Глава седьмая
Вернулись лыжники от Трех Сосен тощие да бледные, как лен. Взад-назад сами на себе ведь сани тащили с мехами: лошадей в те походы не полагалось, считали – выдать может неразумная скотина заколебавшегося в древлей вере. Марешка трясется: мантов (плетей), а то и в бугры (пещеры) угодишь, спасайся там. Не помогало и "перепрехом" слово.
Как увидали Марешку раскольники, узнали про исчезнувших зырян, – буза поднялась по деревне. Прут, у выпорковского крыльца все стропила пообломали. Голосянками заходили по своей "музыке":
– Без пороху, братие, будто без стомика.
А стомиком называется брус такой деревянный, его в углу печи приделывают. Верят, что без стомика печь развалится, а по-моему – брешут.

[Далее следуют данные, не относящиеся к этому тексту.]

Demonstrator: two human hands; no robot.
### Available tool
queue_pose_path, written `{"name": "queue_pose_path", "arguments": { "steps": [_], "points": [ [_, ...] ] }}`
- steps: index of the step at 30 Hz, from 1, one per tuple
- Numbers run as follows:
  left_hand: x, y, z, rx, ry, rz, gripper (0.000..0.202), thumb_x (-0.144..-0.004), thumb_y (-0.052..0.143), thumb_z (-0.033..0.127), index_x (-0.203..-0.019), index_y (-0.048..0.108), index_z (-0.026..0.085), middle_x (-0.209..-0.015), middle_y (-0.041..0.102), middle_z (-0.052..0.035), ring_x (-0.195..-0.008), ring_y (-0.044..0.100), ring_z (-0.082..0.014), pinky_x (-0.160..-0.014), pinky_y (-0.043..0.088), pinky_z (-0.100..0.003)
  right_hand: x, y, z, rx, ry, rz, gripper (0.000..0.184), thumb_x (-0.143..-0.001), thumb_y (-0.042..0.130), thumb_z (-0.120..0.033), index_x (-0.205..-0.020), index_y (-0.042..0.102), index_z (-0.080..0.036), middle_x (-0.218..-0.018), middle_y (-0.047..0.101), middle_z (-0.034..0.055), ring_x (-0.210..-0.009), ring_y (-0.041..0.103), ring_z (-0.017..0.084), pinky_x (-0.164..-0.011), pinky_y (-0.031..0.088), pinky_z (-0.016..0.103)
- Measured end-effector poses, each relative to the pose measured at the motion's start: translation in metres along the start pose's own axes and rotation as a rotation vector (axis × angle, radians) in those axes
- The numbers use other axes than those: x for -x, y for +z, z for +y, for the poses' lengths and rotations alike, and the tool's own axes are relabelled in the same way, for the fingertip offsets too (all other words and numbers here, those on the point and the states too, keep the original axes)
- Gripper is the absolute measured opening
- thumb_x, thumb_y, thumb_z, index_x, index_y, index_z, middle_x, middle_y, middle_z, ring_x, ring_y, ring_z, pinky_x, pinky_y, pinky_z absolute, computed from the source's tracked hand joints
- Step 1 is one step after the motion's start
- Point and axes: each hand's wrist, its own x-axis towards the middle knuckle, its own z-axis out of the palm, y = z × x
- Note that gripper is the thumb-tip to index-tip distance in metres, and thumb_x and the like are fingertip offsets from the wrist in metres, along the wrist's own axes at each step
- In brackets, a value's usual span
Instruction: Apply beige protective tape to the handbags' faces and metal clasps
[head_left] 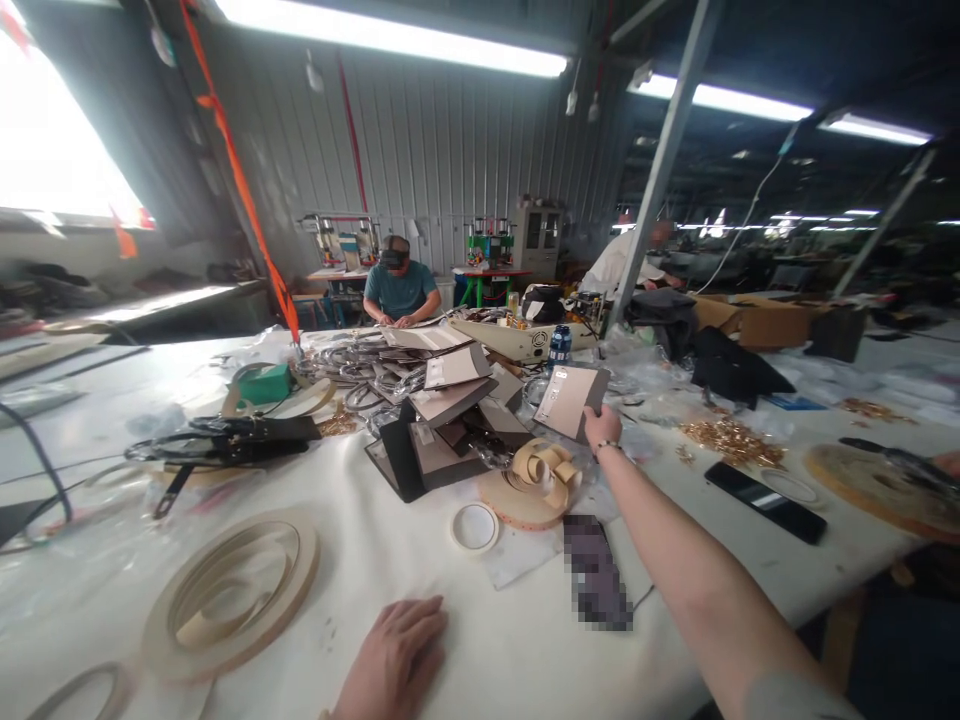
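My right hand reaches far forward across the white table. Its fingers are closed on the edge of a flat taupe panel with a dark grey border, which is tilted up beside a heap of similar panels. Dark straps and clear plastic are mixed into the heap. On the bare tabletop in front, my left hand lies palm down, holding nothing. The thing nearest to it is a small roll of white tape. Behind that roll sits a tan coil of strip with loose curls on top.
A large tape coil lies at left, a green box behind it. To the right are a black phone, gold metal pieces and another coil. A blue can stands behind the heap. A person sits opposite.
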Motion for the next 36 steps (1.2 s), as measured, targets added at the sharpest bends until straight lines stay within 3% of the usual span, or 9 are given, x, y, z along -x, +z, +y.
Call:
{"name": "queue_pose_path", "arguments": {
  "steps": [6,10,13,17,20,22,27,32,36],
  "points": [
    [0.0,0.002,-0.003,0.107,-0.028,0.004,0.026,-0.103,0.066,0.037,-0.124,0.081,0.031,-0.131,0.083,-0.0075,-0.118,0.081,-0.0306,-0.098,0.071,-0.045,-0.002,-0.045,-0.029,-0.201,-0.066,0.12,0.034,-0.097,0.056,-0.049,-0.106,0.067,-0.018,-0.112,0.078,0.0196,-0.107,0.07,0.033,-0.099,0.056,0.045],
    [0.004,0.005,-0.006,0.226,-0.114,0.019,0.028,-0.103,0.066,0.044,-0.125,0.081,0.035,-0.132,0.083,-0.0077,-0.122,0.08,-0.0332,-0.105,0.069,-0.053,0.056,-0.076,-0.06,-0.727,-0.175,0.177,0.047,-0.099,0.062,-0.057,-0.125,0.065,-0.019,-0.129,0.077,0.0167,-0.117,0.073,0.03,-0.107,0.059,0.048],
    [0.011,0.009,-0.003,0.339,-0.225,0.081,0.045,-0.104,0.064,0.056,-0.143,0.073,0.036,-0.141,0.079,-0.0113,-0.128,0.077,-0.0337,-0.113,0.065,-0.057,0.147,-0.083,-0.082,-0.96,-0.044,-0.054,0.055,-0.099,0.066,-0.057,-0.142,0.059,-0.023,-0.136,0.076,0.0147,-0.13,0.073,0.031,-0.105,0.064,0.048],
    [0.022,0.011,0.008,0.61,-0.419,0.223,0.073,-0.11,0.039,0.071,-0.172,0.041,0.033,-0.158,0.067,-0.0173,-0.133,0.075,-0.0314,-0.107,0.068,-0.05,0.314,-0.071,-0.087,-1.026,0.355,-0.439,0.069,-0.087,0.079,-0.062,-0.145,0.059,-0.03,-0.144,0.074,0.0161,-0.133,0.073,0.037,-0.096,0.069,0.05],
    [0.032,-0.001,0.009,0.784,-0.637,0.382,0.082,-0.106,0.048,0.076,-0.17,0.045,0.025,-0.149,0.073,-0.0194,-0.129,0.077,-0.0347,-0.103,0.069,-0.05,0.421,-0.063,-0.072,-1.049,0.692,-0.827,0.073,-0.077,0.087,-0.069,-0.132,0.063,-0.027,-0.14,0.076,0.0157,-0.126,0.077,0.037,-0.098,0.067,0.05],
    [0.041,-0.016,0.002,0.773,-0.73,0.427,0.088,-0.098,0.063,0.076,-0.164,0.051,0.019,-0.141,0.077,-0.0191,-0.126,0.077,-0.0367,-0.103,0.068,-0.051,0.459,-0.066,-0.059,-0.957,0.765,-1.096,0.081,-0.068,0.092,-0.078,-0.12,0.065,-0.023,-0.127,0.08,0.0157,-0.114,0.08,0.035,-0.091,0.065,0.046],
    [0.061,-0.047,-0.028,0.718,-0.867,0.472,0.098,-0.077,0.08,0.082,-0.15,0.061,0.019,-0.127,0.082,-0.0147,-0.118,0.079,-0.0372,-0.1,0.069,-0.049,0.45,-0.096,-0.046,-0.754,0.536,-1.611,0.088,-0.065,0.091,-0.084,-0.119,0.065,-0.019,-0.113,0.083,0.0132,-0.097,0.08,0.025,-0.068,0.054,0.028],
    [0.069,-0.04,-0.041,0.581,-0.946,0.471,0.111,-0.072,0.08,0.08,-0.157,0.053,0.014,-0.128,0.08,-0.0214,-0.122,0.076,-0.0449,-0.108,0.063,-0.063,0.401,-0.107,-0.056,-0.648,0.369,-1.266,0.068,-0.088,0.073,-0.081,-0.115,0.067,-0.019,-0.111,0.081,0.0143,-0.092,0.076,0.024,-0.051,0.039,0.023],
    [0.066,-0.033,-0.031,0.427,-0.927,0.496,0.1,-0.086,0.072,0.068,-0.164,0.045,0.013,-0.155,0.065,-0.0278,-0.151,0.058,-0.0488,-0.128,0.043,-0.073,0.371,-0.09,-0.058,-0.541,0.106,-0.959,0.047,-0.098,0.065,-0.067,-0.103,0.072,-0.021,-0.107,0.081,0.0126,-0.094,0.075,0.025,-0.066,0.056,0.032]
  ]
}}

– Не всегда ж на рыбе жить.
– Богохульство брось! Мясо не нужно – чугунки, железа нет. Сено косить нечем…
– Брат, во что порох ценишь! Про волков забыл, про видмедя?
– Нужен тебе видмедь, коли сам всегда на бабе виснешь. Соболью опушку на кафтан захотел для прельщения.
– Сам ты плисовый кафтан во сне видишь, кикимора!
– Пес поганый!
– Ирод!
Началась тут трескотня. В эту пору из-за угла выходит Дионисий – схимник, начетчик и наставник, обходительный человек. За ним идут другие, спустившиеся с горы пустынники. Собор внеочередной. Положил схимник на смутьянов-спорщиков большой крест.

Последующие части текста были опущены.